The HHS Office for Civil Rights (“OCR”) announced a $3.5 million settlement with Fresenius Medical Care Holdings, Inc. and five of its subsidiaries (collectively, “Fresenius”) following the report and investigation of five separate breach notifications. Of note, the five breaches in total impacted 521 individuals with no single breach crossing the 500 individual immediate notification threshold. In fact, the breaches were reported at the same time near the annual deadline for reporting breaches impacting less than 500 individuals.
Diving into the background of the settlement report, there are not many surprises. From the five entities, there were: five (5) desktop computers taken, two (2) laptops stolen, one (1) USB device taken from a car, and one (1) misplaced desktop hard drive. Since breaches were reported, all of the computers and devices contained unsecured electronic protected health information, which translates to none of the devices were encrypted. Taken together, the breaches are run of the mill breaches that are similar to ones reported on a daily basis. It is unfortunate that such a statement can be made.
There is an interesting component to the announced resolution. Fresenius reported the five breaches on January 21, 2013. Yes, the report was submitted over five years ago. Likely as a result of the cluster of breaches by a group of commonly controlled entities, OCR conducted a compliance review. That review was initiated on July 15, 2013, about four and a half years ago. OCR’s review, summarized in the Resolution Agreement, found fairly typical forms of non-compliance. Specifically, risk analyses were insufficient, facilities were not adequately secured against unauthorized access, encryption was not utilized, and tracking of removed hardware did not occur, among a few other findings. As suggested, none of these findings were unusual.
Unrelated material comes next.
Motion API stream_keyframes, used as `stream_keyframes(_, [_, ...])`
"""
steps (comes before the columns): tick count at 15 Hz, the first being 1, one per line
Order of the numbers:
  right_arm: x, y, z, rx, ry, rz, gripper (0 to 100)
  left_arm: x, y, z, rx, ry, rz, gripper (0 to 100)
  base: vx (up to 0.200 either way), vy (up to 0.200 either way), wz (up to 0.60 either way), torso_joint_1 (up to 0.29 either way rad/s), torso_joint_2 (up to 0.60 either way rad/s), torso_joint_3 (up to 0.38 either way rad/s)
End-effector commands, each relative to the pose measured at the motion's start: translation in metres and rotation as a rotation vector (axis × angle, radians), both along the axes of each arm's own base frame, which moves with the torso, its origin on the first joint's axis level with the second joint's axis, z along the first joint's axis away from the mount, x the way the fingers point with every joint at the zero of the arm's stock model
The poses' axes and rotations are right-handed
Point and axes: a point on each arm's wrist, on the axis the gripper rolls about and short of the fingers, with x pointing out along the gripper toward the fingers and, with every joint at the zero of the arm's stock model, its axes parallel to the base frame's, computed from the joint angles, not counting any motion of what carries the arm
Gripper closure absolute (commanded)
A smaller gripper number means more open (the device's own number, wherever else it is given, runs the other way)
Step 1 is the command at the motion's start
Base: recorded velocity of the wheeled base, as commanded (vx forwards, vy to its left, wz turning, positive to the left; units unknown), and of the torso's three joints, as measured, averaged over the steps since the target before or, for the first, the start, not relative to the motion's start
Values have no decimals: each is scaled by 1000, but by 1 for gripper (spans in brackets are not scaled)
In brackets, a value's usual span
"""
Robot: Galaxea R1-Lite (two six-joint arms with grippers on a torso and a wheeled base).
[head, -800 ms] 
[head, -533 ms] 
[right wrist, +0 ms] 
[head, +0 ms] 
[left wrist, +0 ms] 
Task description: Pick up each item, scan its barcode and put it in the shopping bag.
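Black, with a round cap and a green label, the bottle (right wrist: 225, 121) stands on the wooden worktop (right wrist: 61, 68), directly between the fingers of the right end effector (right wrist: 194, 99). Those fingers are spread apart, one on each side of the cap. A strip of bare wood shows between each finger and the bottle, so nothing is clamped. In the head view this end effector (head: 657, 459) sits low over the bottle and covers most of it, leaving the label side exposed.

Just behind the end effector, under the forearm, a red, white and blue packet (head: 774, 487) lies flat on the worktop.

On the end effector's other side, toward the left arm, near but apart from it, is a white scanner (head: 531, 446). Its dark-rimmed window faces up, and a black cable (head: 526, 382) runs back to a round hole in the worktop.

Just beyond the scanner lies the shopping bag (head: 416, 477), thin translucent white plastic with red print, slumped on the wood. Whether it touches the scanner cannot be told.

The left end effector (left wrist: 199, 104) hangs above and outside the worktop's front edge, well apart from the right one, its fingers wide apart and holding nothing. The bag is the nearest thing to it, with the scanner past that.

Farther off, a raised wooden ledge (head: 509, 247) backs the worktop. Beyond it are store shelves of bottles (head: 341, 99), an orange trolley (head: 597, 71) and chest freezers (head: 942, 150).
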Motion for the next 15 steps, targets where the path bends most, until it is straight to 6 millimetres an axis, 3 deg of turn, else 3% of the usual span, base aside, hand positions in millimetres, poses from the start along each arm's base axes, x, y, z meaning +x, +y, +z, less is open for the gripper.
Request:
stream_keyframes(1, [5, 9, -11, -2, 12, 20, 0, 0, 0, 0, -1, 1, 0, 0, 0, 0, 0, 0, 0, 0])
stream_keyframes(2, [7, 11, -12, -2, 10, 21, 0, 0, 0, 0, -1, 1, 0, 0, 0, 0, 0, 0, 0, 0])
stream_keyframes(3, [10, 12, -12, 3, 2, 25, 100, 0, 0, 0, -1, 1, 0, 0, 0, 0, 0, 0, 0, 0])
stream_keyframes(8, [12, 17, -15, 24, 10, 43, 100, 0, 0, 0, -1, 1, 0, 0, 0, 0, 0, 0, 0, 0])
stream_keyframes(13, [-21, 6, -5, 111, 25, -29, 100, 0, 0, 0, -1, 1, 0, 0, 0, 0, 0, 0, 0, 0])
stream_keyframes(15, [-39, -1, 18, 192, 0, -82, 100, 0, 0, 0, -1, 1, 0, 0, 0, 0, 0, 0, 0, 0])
Why then was Fresenius fined $3.5 million, if the overview of the circumstances outlined above does not show any bad action that distinguishes from previous breaches and settlements? To answer that question, it is important to remember the OCR Director Rover Severino’s headline-making quote from the fall. OCR Director Severino was quoted at a conference as saying:”At most I will say the big, juicy case is going to be my priority and the methods for us finding it – stay tuned.” That statement was coupled with a passing nod to including an educational component in any such big fine.
OCR Director Severino’s quote certainly makes the nature of the Fresenius fine a little more understandable. Trying to make a splash would seem to be the only justification for suddenly imposing a $3.5 million fine on five breaches of a relatively small nature that were reported and investigated over four years. That statement is not meant to dismiss the serious consequences and impact that all breaches, no matter how big or small, have on the individuals impacted. However, the size of the punishment does not seem to fit the actions that occurred. As already indicated, many other similar scenarios are reported on a daily basis and no multi-million dollar fines are imposed. Instead, this feels like an instance of pursuing a large entity with deep pockets and a well-known name. On the whole, the settlement does not fit in line with OCR’s recent history of settlements.
With all of that being said, should entities with an ability to cover a large fee be more fearful about the fallout from any breach report? At best, the answer is it remains to be seen. The Fresenius settlement should certainly be taken as a warning though and a lesson that HIPAA related settlements may not focus more on the money than actually conveying a lesson about HIPAA compliance.